* _Problem_: State how many lines of the records contain the string "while". Give the number alone.

*** Extracted material ***

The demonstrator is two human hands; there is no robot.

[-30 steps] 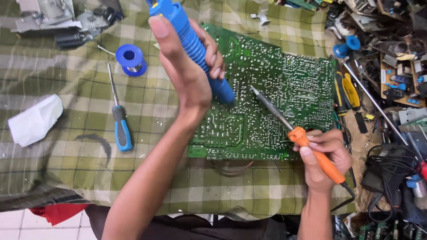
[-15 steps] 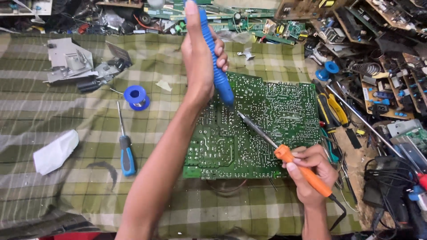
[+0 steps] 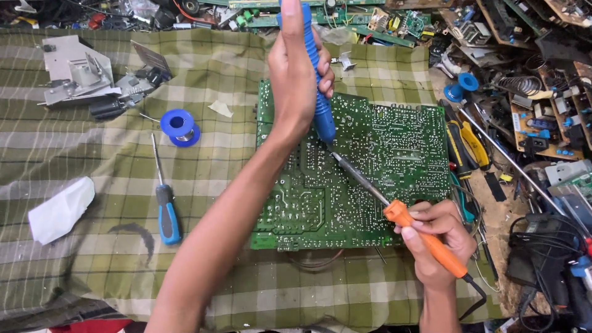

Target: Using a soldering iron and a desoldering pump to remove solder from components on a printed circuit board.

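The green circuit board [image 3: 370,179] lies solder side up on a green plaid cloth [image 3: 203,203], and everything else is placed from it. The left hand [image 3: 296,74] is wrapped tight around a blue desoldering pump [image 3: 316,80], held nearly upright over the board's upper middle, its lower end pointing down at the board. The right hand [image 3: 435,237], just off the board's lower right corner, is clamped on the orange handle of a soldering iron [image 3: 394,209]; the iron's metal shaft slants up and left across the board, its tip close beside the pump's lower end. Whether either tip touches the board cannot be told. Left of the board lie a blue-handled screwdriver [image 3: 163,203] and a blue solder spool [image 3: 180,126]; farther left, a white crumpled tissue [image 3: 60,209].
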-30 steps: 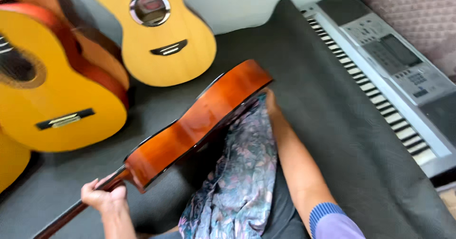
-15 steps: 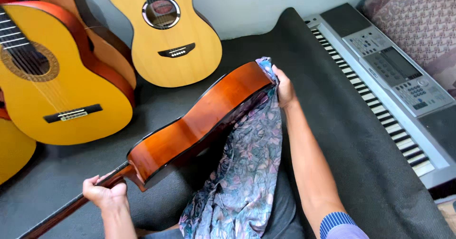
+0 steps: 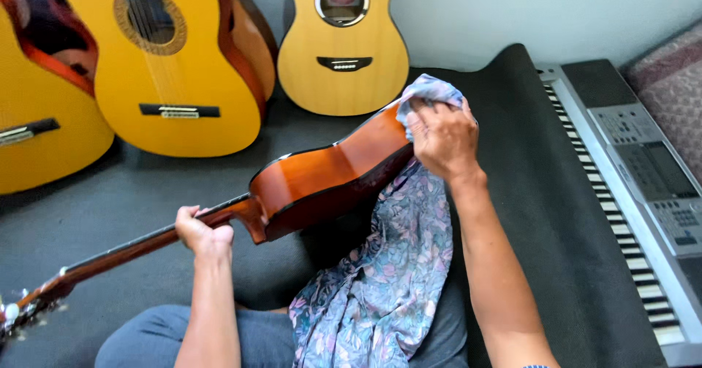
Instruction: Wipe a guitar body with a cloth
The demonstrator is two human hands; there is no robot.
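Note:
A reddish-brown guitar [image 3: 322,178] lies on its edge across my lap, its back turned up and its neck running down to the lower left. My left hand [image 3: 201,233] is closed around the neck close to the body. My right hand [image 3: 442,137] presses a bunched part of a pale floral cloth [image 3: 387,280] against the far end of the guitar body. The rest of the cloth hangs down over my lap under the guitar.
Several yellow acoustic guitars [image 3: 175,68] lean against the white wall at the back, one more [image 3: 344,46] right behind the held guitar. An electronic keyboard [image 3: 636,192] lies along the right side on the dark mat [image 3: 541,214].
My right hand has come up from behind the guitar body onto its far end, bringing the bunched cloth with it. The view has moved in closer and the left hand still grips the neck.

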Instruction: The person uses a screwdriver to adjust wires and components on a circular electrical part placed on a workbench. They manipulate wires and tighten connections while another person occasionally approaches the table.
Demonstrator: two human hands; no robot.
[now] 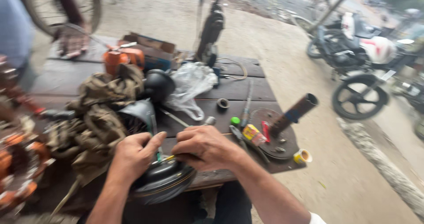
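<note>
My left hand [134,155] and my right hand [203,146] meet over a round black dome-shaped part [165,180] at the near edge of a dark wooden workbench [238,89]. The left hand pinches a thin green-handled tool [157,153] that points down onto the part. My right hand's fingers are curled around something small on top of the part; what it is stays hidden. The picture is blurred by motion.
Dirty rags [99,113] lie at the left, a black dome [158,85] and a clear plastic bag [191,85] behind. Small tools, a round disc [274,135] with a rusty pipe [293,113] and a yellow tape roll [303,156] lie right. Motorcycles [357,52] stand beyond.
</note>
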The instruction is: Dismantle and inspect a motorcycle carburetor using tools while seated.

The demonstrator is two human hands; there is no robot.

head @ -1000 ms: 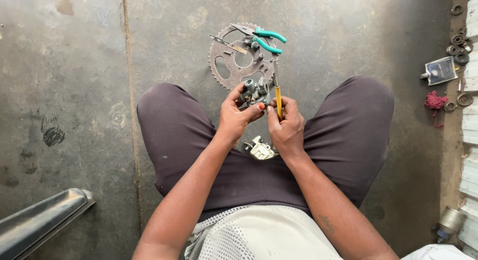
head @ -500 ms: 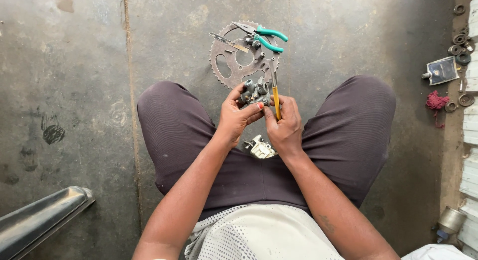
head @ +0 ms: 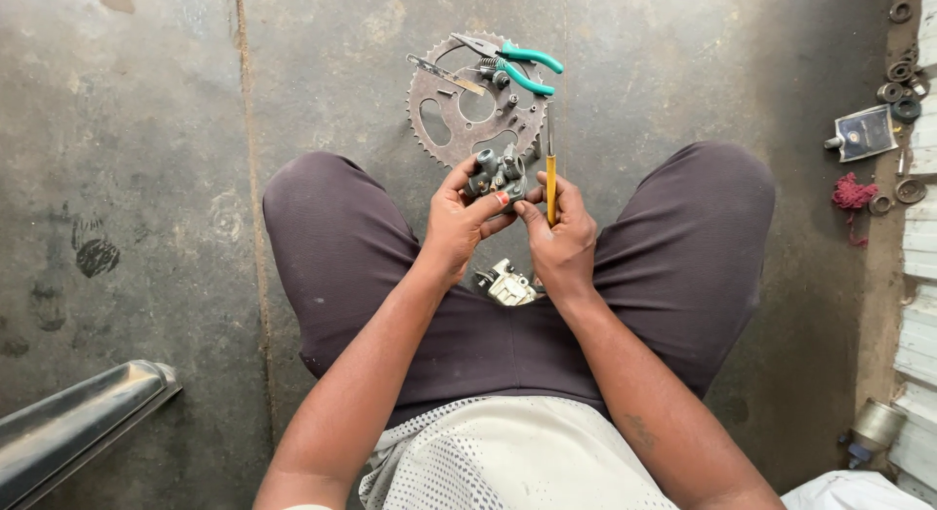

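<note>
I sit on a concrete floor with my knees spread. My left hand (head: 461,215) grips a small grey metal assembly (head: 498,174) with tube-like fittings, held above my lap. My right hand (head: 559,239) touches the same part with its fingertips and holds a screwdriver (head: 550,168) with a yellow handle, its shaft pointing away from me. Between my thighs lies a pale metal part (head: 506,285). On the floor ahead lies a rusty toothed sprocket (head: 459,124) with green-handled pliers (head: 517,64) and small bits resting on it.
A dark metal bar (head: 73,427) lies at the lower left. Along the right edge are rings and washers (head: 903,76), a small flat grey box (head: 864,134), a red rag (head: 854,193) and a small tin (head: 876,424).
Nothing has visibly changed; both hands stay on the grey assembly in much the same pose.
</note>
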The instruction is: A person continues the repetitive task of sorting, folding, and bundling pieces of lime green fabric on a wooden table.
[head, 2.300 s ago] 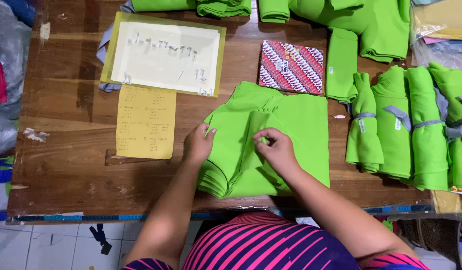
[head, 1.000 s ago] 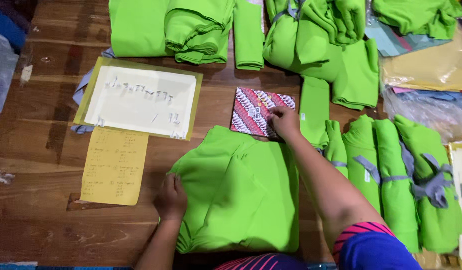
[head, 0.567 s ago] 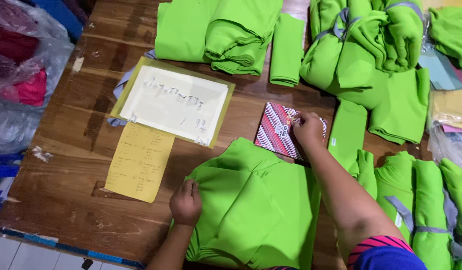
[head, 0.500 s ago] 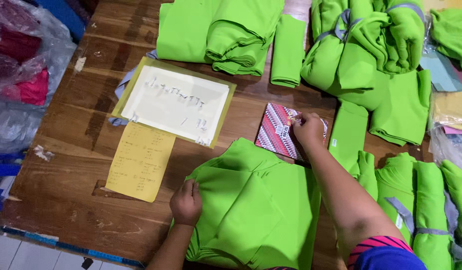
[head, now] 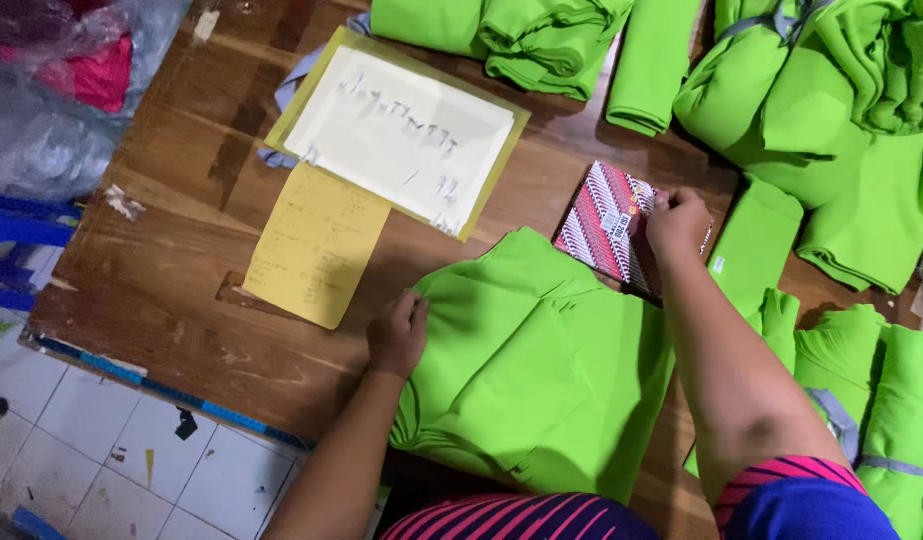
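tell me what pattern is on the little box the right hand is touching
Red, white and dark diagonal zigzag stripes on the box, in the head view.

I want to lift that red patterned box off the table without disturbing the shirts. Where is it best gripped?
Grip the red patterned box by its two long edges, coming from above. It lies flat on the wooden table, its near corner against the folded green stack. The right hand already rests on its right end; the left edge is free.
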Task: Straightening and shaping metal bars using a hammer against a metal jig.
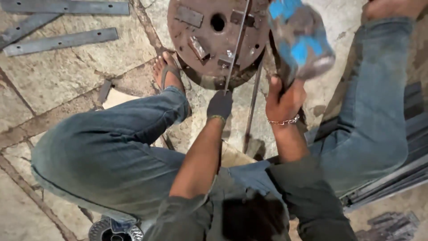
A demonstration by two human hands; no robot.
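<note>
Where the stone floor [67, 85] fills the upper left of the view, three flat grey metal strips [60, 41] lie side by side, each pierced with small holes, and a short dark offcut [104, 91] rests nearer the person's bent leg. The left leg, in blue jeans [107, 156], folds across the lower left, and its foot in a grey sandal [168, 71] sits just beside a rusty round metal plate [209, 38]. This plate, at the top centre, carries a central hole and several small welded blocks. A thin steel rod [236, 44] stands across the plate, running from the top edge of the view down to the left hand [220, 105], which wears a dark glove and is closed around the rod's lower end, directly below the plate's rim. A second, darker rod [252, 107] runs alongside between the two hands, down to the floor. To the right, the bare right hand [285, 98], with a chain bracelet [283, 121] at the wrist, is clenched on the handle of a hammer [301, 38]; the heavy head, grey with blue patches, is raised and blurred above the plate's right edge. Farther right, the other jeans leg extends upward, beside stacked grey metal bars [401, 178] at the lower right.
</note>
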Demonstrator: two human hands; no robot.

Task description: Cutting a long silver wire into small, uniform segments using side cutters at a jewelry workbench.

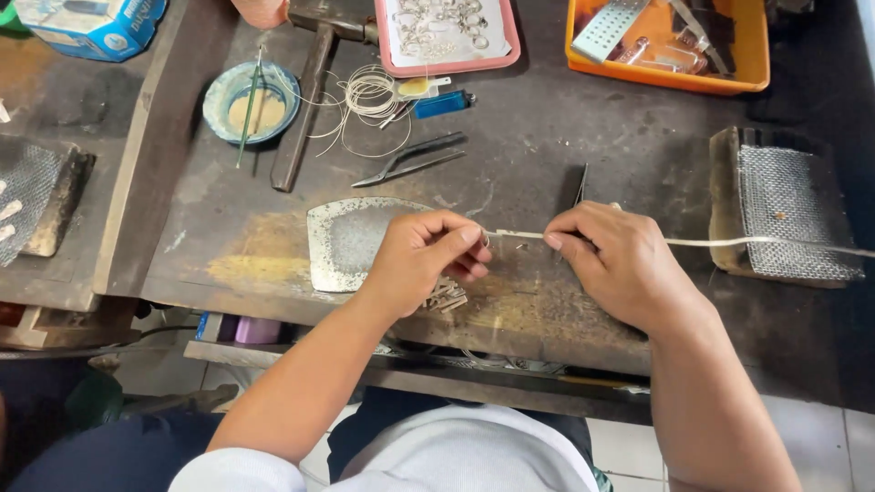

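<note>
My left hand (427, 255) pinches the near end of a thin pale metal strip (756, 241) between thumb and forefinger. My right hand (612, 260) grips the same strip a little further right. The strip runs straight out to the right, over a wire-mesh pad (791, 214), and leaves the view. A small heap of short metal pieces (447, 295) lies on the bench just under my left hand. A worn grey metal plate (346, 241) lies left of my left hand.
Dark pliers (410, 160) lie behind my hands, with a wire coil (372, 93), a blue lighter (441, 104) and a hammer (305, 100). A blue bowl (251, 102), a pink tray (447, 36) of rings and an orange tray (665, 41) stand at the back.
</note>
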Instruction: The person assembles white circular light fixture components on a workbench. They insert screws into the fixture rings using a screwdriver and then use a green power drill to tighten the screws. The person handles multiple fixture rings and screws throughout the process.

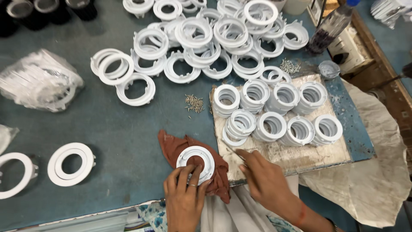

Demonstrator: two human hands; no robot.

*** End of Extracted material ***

* _Solution for this task_: 2